You guys know I like Hugh Howey. I tore through the Silo series in nothing flat and I really, really want it to be a television series, because I think it would be awesome as a television series, but I’m not in charge of who makes television series, so I can’t make that decision.
This book is another book by Hugh. It’s a science-fiction book, of course. This book is about a group of teenagers. They’re teenagers in one sense, but not in others. These teenagers were grown in tubes and educated by a very expansive artificial intelligence called Colony. The purpose of Colony is to incubate and educate around five-hundred people with different skill sets to set up colonies on other planets. Everything is already provided to these people and ideally they would be educated for twice as long as the unfortunates of this story are.
Porter, our main character, stumbles into awareness amidst fire and rain. Colony has stopped part-way through an abort measure. There are about fifty people alive out of over the four-hundred that the colony had started with. They all count each other. They determine who is ranked highest. They try to act like adults. They talk like adults. They’re educated like adults, but they’re still teenagers in body and somewhat in personality. Porter is the group’s psychologist, or he would have been had he completed his entire training. He knows he’s missing a lot, everybody is. Colony isn’t giving any answers as to why the abort measure was started and then stopped part-way through. The inhabitants of this strange planet find sleep where they can and begin the work Colony prescribes.
They’re building a rocket. People are getting antsy. It’s a miserable existence. One among them is killed only a few days after all of them awoke. Some suspect murder. Some suspect a slip. Nobody knows the real reason. The death shocks the group. They have a funeral. It isn’t long before things start going downhill. Porter suggest a boost in morale to Colony, but Colony doesn’t say what it intends to do. Porter and his friends, Tarsi and Kelvin, create a small group. They sleep together, actual sleep, work together, and eat together. They eat something they call bombfruit. It seems to rain out of nowhere and explodes on impact, but it’s edible.
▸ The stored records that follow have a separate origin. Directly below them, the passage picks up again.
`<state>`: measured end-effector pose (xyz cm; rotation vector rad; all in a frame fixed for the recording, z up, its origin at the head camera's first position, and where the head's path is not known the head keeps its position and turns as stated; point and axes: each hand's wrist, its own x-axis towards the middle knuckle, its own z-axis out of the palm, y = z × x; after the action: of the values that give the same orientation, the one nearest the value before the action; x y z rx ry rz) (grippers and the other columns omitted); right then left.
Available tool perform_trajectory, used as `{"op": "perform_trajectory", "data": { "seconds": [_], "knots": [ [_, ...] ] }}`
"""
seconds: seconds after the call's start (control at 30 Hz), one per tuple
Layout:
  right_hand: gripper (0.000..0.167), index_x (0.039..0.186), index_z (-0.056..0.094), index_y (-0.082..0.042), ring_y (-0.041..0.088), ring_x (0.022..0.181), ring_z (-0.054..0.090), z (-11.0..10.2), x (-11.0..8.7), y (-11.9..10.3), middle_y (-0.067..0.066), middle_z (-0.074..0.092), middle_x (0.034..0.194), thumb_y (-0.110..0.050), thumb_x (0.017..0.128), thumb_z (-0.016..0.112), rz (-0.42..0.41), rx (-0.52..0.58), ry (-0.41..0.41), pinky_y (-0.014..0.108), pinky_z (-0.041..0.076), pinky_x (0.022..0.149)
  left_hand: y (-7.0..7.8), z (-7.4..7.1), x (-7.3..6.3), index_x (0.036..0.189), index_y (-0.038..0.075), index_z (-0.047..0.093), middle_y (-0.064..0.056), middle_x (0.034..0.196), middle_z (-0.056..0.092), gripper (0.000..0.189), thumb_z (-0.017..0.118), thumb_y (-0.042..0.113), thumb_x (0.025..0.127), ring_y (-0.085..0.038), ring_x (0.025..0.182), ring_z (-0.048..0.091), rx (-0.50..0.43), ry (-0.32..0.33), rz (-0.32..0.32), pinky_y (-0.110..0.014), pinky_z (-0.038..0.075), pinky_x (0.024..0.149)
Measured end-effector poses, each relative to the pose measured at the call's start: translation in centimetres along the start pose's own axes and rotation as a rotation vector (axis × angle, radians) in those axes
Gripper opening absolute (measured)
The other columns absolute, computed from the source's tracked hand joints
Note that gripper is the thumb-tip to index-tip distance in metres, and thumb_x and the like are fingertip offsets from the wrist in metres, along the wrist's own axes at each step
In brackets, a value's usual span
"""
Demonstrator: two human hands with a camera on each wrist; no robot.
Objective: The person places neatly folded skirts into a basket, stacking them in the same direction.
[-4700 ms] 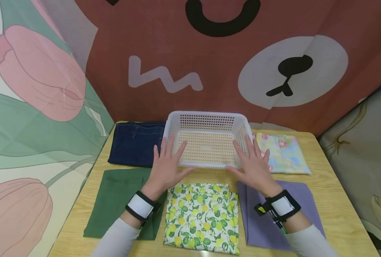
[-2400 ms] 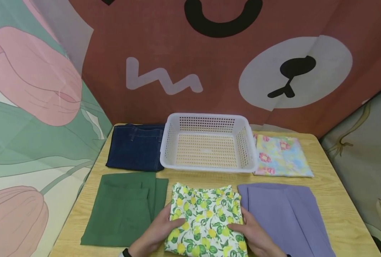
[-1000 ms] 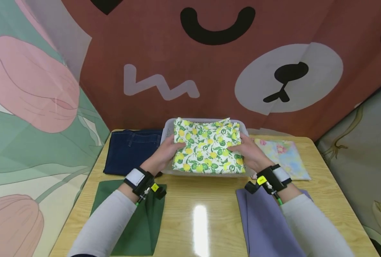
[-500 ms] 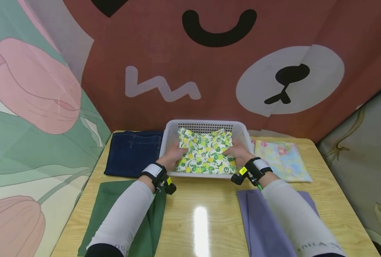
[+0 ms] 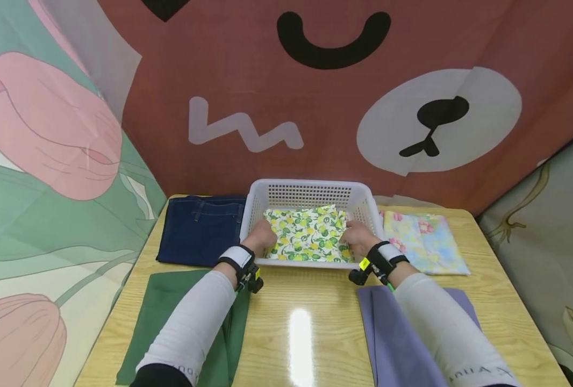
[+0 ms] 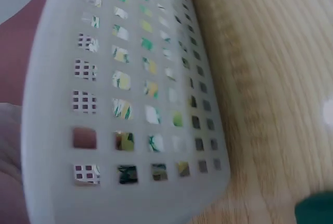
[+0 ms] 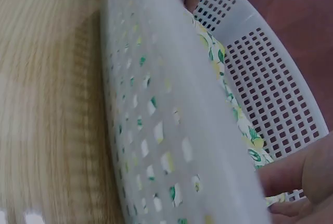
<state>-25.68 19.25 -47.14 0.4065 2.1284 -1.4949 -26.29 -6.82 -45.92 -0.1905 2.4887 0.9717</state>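
A folded lemon-print garment (image 5: 308, 234), white with yellow lemons and green leaves, lies inside the white plastic basket (image 5: 310, 185). My left hand (image 5: 262, 236) reaches over the near left of the basket and holds the garment's left edge, its fingertips hidden. At the opposite edge, my right hand (image 5: 360, 237) grips the garment. The right wrist view shows the right thumb and fingers (image 7: 283, 174) at the cloth, past the basket's rim. In the left wrist view the basket wall (image 6: 104, 130) covers most of the scene, with the print showing through its holes.
Folded dark blue jeans (image 5: 200, 231) lie left of the basket, and a folded pastel floral cloth (image 5: 424, 242) lies to its right. Nearer on the wooden table (image 5: 301, 301) are a green folded cloth (image 5: 170, 301) and a purple one (image 5: 388, 333), partly under my forearms.
My hands took the lemon-print garment from the table's near middle, carried it forward over the basket and lowered it inside. Since half a second ago it has sunk and flattened further.
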Motion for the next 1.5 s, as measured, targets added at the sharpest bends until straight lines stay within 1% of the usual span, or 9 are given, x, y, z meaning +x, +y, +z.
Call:
{"op": "perform_trajectory", "data": {
  "seconds": [0.13, 0.3, 0.43, 0.6, 0.77, 1.1, 1.27, 1.37, 1.5],
  "knots": [
    [0.076, 0.155, 0.002, 0.008, 0.045, 0.147, 0.022, -0.2, -0.5, 0.5, 0.029, 0.005, 0.162, 0.010, 0.093, 0.047, -0.011, -0.046, -0.006, 0.055, 0.032, 0.119, -0.1, 0.4, -0.3, 0.088, -0.003, 0.057, -0.007, 0.077, 0.046, 0.003, 0.054, -0.004, 0.087, -0.020, 0.065, 0.041, 0.248, 0.019, 0.095, -0.024, 0.034, 0.051],
    [0.073, 0.155, 0.006, 0.009, 0.046, 0.146, 0.024, -1.2, -1.3, 0.8, 0.032, 0.012, 0.160, 0.003, 0.096, 0.048, -0.051, -0.122, -0.049, 0.054, 0.035, 0.117, 0.7, 0.7, -1.1, 0.066, 0.008, 0.049, -0.002, 0.060, 0.039, 0.025, 0.058, -0.002, 0.088, -0.016, 0.053, 0.037, 0.418, 0.061, 0.241, -0.024, 0.031, 0.045],
    [0.070, 0.155, 0.010, 0.008, 0.046, 0.145, 0.028, -2.3, -3.0, 0.6, 0.032, 0.018, 0.159, -0.004, 0.099, 0.050, -0.115, -0.170, -0.084, 0.053, 0.035, 0.117, 2.0, 1.0, -2.2, 0.089, -0.001, 0.063, -0.003, 0.063, 0.047, 0.005, 0.061, 0.003, 0.089, -0.014, 0.050, 0.041, 0.326, 0.078, 0.294, -0.023, 0.035, 0.043],
    [0.067, 0.155, 0.017, 0.004, 0.045, 0.147, 0.027, -3.8, -5.6, -0.1, 0.028, 0.020, 0.161, -0.017, 0.102, 0.051, -0.231, -0.198, -0.110, 0.057, 0.030, 0.119, 4.2, 2.5, -4.4, 0.138, -0.005, 0.051, -0.019, 0.122, 0.066, 0.048, 0.061, 0.013, 0.094, -0.026, 0.096, 0.068, 0.237, 0.109, 0.434, -0.035, 0.058, 0.082],
    [0.057, 0.151, 0.035, -0.003, 0.040, 0.143, 0.037, -6.1, -8.4, -0.6, 0.022, 0.036, 0.156, -0.027, 0.103, 0.053, -0.358, -0.214, -0.078, 0.058, 0.034, 0.116, 6.5, 6.0, -7.3, 0.145, 0.004, 0.046, -0.015, 0.145, 0.054, 0.054, 0.062, 0.020, 0.096, -0.028, 0.134, 0.052, 0.258, 0.114, 0.656, -0.040, 0.045, 0.112],
    [0.048, 0.140, 0.051, -0.002, -0.016, 0.104, 0.054, -12.9, -13.3, 5.8, 0.005, 0.060, 0.129, -0.030, 0.102, 0.055, -0.550, -0.272, 0.303, 0.008, 0.050, 0.082, 6.1, 15.3, -12.8, 0.140, 0.016, 0.053, 0.001, 0.141, 0.056, 0.046, 0.062, 0.030, 0.097, -0.010, 0.131, 0.054, 0.528, 0.036, 1.167, -0.018, 0.039, 0.112],
    [0.044, 0.130, 0.060, 0.002, 0.020, 0.106, 0.065, -15.3, -13.3, 10.8, 0.025, 0.064, 0.124, -0.030, 0.099, 0.060, -0.477, -0.539, 0.438, 0.028, 0.055, 0.077, 4.9, 19.8, -13.7, 0.147, 0.027, 0.045, 0.007, 0.153, 0.044, 0.052, 0.054, 0.046, 0.099, -0.008, 0.144, 0.039, 0.782, -0.123, 1.257, -0.018, 0.025, 0.121],
    [0.044, 0.124, 0.064, 0.004, 0.049, 0.104, 0.061, -16.6, -13.2, 13.7, 0.032, 0.064, 0.120, -0.029, 0.094, 0.067, -0.406, -0.759, 0.400, 0.050, 0.054, 0.074, 4.3, 21.6, -14.2, 0.152, 0.036, 0.035, 0.010, 0.160, 0.032, 0.060, 0.047, 0.057, 0.098, -0.009, 0.151, 0.025, 0.902, -0.226, 1.252, -0.018, 0.019, 0.123],
    [0.050, 0.123, 0.065, 0.001, 0.050, 0.106, 0.060, -17.4, -12.8, 17.4, 0.029, 0.065, 0.120, -0.029, 0.085, 0.077, -0.411, -0.900, 0.270, 0.058, 0.052, 0.080, 3.5, 22.7, -14.5, 0.153, 0.045, 0.028, 0.012, 0.163, 0.023, 0.062, 0.042, 0.064, 0.096, -0.010, 0.153, 0.017, 0.988, -0.288, 1.216, -0.020, 0.017, 0.124]
  ]
}}
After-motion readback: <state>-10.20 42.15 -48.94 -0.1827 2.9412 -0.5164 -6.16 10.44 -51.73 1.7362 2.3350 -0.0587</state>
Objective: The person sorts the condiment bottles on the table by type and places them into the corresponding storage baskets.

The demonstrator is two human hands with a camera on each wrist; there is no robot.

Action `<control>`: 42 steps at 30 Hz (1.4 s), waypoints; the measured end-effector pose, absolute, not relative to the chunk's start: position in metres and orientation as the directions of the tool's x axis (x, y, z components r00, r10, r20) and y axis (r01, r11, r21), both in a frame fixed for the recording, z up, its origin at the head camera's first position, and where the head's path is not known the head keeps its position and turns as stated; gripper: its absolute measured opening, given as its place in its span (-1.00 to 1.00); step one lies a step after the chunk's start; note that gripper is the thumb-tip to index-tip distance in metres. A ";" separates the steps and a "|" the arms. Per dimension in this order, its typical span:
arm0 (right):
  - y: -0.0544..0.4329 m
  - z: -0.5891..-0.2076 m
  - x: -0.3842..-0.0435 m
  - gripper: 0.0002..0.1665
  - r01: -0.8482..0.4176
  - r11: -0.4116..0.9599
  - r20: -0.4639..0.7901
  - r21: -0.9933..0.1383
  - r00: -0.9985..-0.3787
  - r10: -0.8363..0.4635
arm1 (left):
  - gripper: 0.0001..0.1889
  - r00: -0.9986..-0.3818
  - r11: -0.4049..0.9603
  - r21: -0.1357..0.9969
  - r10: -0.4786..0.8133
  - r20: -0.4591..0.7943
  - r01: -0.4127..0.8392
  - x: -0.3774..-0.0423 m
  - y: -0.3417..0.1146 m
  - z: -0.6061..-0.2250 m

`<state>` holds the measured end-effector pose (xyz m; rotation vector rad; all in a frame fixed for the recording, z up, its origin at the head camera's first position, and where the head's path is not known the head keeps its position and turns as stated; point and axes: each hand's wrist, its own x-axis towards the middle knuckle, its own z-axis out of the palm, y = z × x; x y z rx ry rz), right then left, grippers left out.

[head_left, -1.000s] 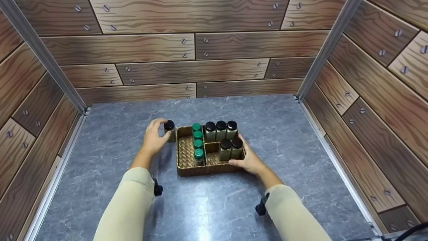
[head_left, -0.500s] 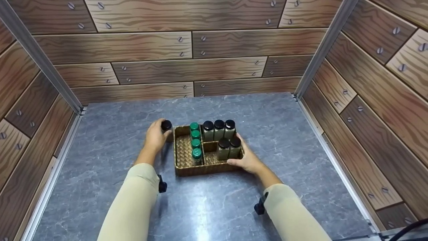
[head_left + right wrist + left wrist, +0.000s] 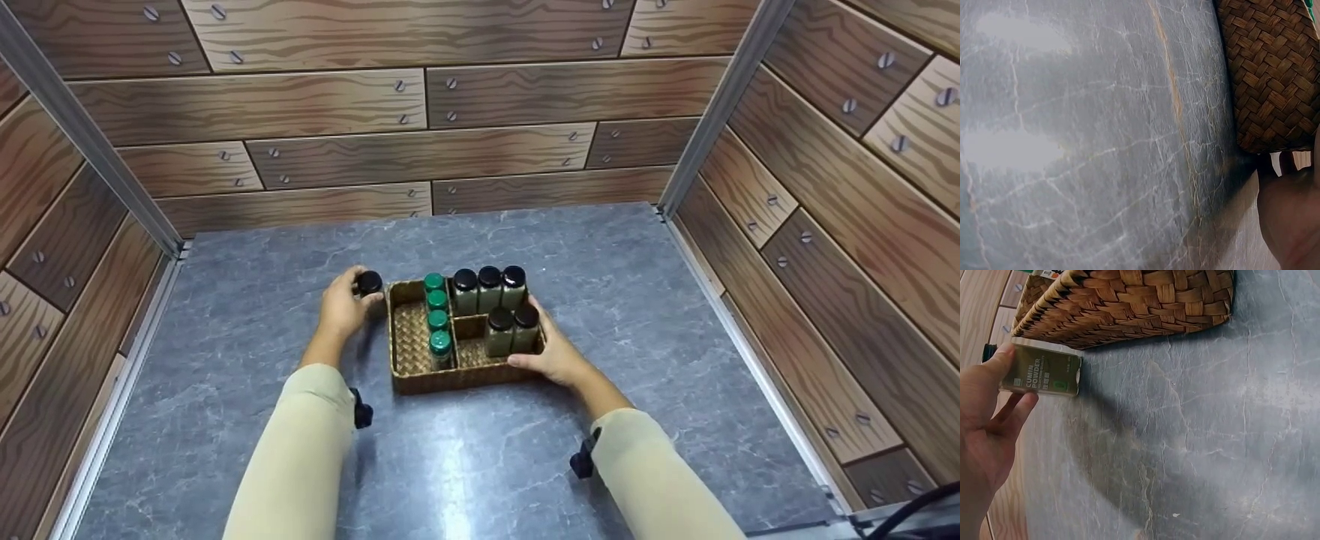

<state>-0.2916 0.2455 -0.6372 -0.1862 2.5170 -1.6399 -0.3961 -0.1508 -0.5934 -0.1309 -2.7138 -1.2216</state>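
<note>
My left hand (image 3: 341, 306) pinches a black-capped spice jar (image 3: 369, 283) just outside the left wall of a woven basket (image 3: 465, 379). In the left wrist view the label on the jar (image 3: 1044, 371) reads "cumin powder", and thumb and fingers lie on opposite faces of it. My right hand (image 3: 556, 360) grips the basket's right end, thumb at the front corner, other fingers along the side and partly hidden. Inside the basket, green-capped jars (image 3: 440, 345) stand in a row against the long divider. Black-capped jars (image 3: 465, 281) fill the back right compartment, and two more (image 3: 500, 330) stand in front.
The basket stands on a grey marbled tabletop (image 3: 300, 465). Wood-patterned panels (image 3: 337, 97) close off the back and both sides, with metal posts (image 3: 694, 105) at the corners. A black cable (image 3: 915, 506) shows at the lower right.
My left hand has closed around the black-capped jar and moved it slightly left, away from the basket wall. My right hand keeps its hold on the basket. The head view has shifted slightly.
</note>
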 end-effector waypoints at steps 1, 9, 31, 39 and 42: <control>0.245 -0.637 -0.292 0.56 -0.031 0.401 -0.043 -0.915 -0.984 -0.174 | -0.46 -0.981 0.659 0.737 0.010 0.192 0.151 -0.395 -0.151 -0.594; 0.245 -0.638 -0.293 0.57 -0.043 0.400 -0.031 -0.915 -0.984 -0.178 | -0.52 -0.971 0.637 0.753 -0.030 0.239 0.166 -0.387 -0.148 -0.599; 0.245 -0.639 -0.294 0.54 -0.062 0.386 -0.013 -0.920 -0.982 -0.188 | -0.49 -0.992 0.414 0.909 -0.082 0.098 0.055 -0.362 -0.158 -0.556; 0.246 -0.639 -0.294 0.57 -0.056 0.378 -0.019 -0.924 -0.982 -0.190 | -0.50 -0.992 0.418 0.905 -0.064 0.112 0.076 -0.342 -0.149 -0.533; 0.246 -0.638 -0.294 0.57 -0.056 0.372 -0.019 -0.927 -0.981 -0.193 | -0.48 -0.993 0.410 0.909 -0.046 0.110 0.082 -0.333 -0.140 -0.525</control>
A couple leaves the camp one day. Porter, Tarsi, and Kelvin want to leave as well. All the while Porter deals with conflicting emotions about his two friends Kelvin and Tarsi. The trio makes their break for it one night. They must cut a new hole in the wall surrounding their colony, but they make it and so do a small amount of other people. An entire group escapes, numbering about ten. They make their way to what looks like a very large tree, in fact, that’s what it turns out to be, but it’s the largest tree any of them could have ever imagined. It towers over a thousand feet in the air. They want to find the other couple who left. They find an arrow when they get to the tree. It points up. There is an up. The group follows it and finds something they never expected to find.
As more comes to light, the group realizes something strange about the force that raised them and educated them. It may not be the nurturing entity they thought it was.
What I liked
I’m going to be honest with you, I’m not usually into books set on other planets. I will read a science fiction book set on Earth in the distant future all day long, but start saying it’s on another planet and you’ve probably lost me. Hugh’s book is not bad as far as interplanetary living goes. He makes it believable. He gives a reason for these people to be on this strange planet and a plausible explanation as to how they got there.
Hugh always seems to have some sort of statement backing his novels. There is a statement in this novel. It’s a statement about valuing profit and money over life. Would someone really send five-hundred people to a far-off planet to murder them if the planet’s resources didn’t pay out? Do you even have to ask that question? There are definitely business moguls who would totally send you somewhere to die as long as they made a profit. They might not come out and admit, but they don’t care about you.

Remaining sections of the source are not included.